Caller ID gained some support with agreement from Amazon.com, Brightmail and Sendmail to test the system. To buttress Caller ID, Microsoft proposed a Coordinated Spam Reduction Initiative that would follow up on authentication with a reputation system for bulk e-mailers.

“We believe that Caller ID for E-mail and the Coordinated Spam Reduction Initiative will help change the economic model for sending spam and put spammers out of business,” Gates said in a speech yesterday at RSA Conference 2004.

Microsoft's Caller ID is one of a number of industry proposals to combat spoofed e-mail. Under the current system, Simple Mail Transfer Protocol, a spammer easily can forge the return address on e-mail, making tracing the source of spam extremely difficult. Microsoft, Yahoo, AOL and EarthLink last April established an industry group to cooperate on various spam-fighting fronts, including the development of a standard for e-mail identity protocols.

Yahoo has championed its own system, known as DomainKeys, which uses public-private keys to determine sender identity. Sendmail, which handles 60 percent of all e-mail, said it would test DomainKeys and Caller ID for E-mail.

“It's very rare, especially on the Internet, to see one solution dominate everything,” said Rand Wacker, director of product strategy and planning at Sendmail. “There will probably be two, three, four that are widespread.”

AOL champions an open standard known as Sender Permitted From, a free protocol that uses the publicly available domain registration records and a list of servers the domain owners use to send mail.
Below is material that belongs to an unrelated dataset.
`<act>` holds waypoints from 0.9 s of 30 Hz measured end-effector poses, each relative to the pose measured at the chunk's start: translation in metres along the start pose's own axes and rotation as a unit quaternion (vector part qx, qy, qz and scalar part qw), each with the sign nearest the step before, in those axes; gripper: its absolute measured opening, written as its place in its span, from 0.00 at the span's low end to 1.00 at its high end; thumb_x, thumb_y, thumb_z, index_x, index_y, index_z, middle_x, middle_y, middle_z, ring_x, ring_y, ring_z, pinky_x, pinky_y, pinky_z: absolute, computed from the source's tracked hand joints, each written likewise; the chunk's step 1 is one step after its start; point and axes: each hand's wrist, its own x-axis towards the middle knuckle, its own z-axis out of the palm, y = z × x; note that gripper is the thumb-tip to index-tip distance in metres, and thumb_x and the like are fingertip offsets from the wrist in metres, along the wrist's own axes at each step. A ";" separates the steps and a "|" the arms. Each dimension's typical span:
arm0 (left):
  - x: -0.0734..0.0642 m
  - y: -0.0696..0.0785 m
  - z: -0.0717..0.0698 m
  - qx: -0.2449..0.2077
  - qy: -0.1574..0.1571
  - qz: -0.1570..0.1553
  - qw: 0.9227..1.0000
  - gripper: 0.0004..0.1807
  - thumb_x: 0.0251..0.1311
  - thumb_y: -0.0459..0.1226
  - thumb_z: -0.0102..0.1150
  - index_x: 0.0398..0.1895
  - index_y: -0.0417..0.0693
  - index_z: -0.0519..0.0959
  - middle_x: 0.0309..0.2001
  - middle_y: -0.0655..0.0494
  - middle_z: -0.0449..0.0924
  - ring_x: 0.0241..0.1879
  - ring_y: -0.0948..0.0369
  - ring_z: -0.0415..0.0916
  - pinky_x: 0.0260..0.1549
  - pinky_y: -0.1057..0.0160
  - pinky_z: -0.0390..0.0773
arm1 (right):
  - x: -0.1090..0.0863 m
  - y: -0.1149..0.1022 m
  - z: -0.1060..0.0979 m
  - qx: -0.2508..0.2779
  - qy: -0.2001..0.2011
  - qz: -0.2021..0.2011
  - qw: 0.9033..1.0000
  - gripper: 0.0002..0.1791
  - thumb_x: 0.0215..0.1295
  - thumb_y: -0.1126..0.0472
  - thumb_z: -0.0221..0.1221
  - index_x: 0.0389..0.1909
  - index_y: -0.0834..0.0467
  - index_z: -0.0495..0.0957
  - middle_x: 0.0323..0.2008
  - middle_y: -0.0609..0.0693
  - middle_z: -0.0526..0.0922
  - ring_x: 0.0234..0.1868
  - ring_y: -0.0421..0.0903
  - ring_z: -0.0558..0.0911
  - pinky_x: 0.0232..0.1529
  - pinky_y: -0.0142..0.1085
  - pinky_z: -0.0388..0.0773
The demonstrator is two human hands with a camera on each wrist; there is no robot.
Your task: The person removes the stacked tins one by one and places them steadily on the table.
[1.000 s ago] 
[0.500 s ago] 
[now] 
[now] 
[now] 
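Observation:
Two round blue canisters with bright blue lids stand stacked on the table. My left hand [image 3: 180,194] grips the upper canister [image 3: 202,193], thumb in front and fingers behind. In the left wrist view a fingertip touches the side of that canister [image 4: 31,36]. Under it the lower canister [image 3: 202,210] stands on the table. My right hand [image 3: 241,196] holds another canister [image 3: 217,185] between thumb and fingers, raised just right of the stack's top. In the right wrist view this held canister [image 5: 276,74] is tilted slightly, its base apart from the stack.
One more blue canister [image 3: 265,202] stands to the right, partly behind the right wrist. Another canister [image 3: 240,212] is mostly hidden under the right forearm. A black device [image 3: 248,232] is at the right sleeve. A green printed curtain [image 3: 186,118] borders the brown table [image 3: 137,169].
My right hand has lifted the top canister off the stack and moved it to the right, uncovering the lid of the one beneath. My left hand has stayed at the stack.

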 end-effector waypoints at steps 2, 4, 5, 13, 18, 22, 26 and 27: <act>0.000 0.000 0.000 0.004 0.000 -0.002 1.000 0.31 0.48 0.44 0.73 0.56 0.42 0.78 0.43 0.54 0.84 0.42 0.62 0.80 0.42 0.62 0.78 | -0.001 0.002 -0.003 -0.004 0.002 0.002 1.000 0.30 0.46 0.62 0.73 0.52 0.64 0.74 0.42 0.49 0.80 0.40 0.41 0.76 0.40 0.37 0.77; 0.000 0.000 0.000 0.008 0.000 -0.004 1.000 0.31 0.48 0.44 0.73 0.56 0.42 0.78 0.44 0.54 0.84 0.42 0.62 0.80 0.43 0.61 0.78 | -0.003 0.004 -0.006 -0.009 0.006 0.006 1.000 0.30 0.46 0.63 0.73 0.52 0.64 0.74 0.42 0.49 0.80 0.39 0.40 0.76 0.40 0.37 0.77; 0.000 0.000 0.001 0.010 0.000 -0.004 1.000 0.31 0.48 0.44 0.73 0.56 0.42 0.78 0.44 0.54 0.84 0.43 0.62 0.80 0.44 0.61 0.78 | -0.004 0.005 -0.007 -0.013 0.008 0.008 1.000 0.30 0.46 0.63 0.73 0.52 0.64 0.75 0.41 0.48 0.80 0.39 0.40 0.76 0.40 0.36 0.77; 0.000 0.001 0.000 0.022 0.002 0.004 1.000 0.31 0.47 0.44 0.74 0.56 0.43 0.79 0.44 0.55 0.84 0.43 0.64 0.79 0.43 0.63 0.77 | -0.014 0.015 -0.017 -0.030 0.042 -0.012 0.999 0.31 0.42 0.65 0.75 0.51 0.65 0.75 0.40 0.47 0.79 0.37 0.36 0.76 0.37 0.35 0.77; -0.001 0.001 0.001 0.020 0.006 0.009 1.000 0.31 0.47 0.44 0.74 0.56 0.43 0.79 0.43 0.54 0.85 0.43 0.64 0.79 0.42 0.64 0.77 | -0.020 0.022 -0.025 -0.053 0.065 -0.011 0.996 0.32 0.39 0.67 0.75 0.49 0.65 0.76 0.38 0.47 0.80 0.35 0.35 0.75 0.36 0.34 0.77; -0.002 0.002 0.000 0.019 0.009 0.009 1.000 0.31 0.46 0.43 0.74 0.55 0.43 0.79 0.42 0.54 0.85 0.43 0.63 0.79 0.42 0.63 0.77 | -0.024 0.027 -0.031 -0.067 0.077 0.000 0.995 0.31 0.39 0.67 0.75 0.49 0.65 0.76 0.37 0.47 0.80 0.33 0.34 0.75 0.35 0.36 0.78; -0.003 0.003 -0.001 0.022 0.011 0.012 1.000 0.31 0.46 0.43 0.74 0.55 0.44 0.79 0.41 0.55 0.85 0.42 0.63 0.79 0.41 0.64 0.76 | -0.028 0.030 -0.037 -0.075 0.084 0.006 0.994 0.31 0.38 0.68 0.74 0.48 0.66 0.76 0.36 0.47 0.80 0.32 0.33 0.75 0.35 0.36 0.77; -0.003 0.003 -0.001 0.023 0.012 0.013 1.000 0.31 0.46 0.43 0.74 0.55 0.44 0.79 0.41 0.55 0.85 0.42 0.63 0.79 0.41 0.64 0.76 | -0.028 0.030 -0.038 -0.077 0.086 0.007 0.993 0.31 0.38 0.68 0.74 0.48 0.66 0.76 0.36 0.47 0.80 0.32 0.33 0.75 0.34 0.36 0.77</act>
AOL spokesman Nicholas Graham praised Microsoft's initiatives, stressing that the major ISPs remained committed to working together to find the best solution to fighting spam across the industry.

“We view this as a rolling thunder campaign for the industry to make progress on our joint anti-spam efforts,” he said.

Graham said AOL planned to test Caller ID for outbound mail and was open to testing other authentication systems, such as DomainKeys. A Yahoo spokeswoman said the company would evaluate Caller ID along with all authentication proposals.

Hans-Peter Brondmo, a fellow at e-mail service provider Digital Impact, said e-mail marketers would move to publish the necessary data for the authentication systems before they deploy in the coming months.

“The big uncertainty is how well these things work in deployment,” he said. “We need to deploy and test these different schemes to see what work best.”

Microsoft also proposed a system that builds on authentication to provide a way for legitimate marketers to ensure their messages get through. Microsoft endorsed independent third parties certifying compliance with agreed-upon industry standards similar to those set down by TRUSTe for privacy practices.

Microsoft said mail from certified companies should carry digital certificates to allow it to bypass spam filters. For smaller e-mailers unable to afford certification, Microsoft proposed requiring them to spend a few seconds of computer processing power before their mail is delivered. Gates has said such a system would crush spammers, who would need to invest too much money in computing power to make sending unsolicited e-mail worthwhile.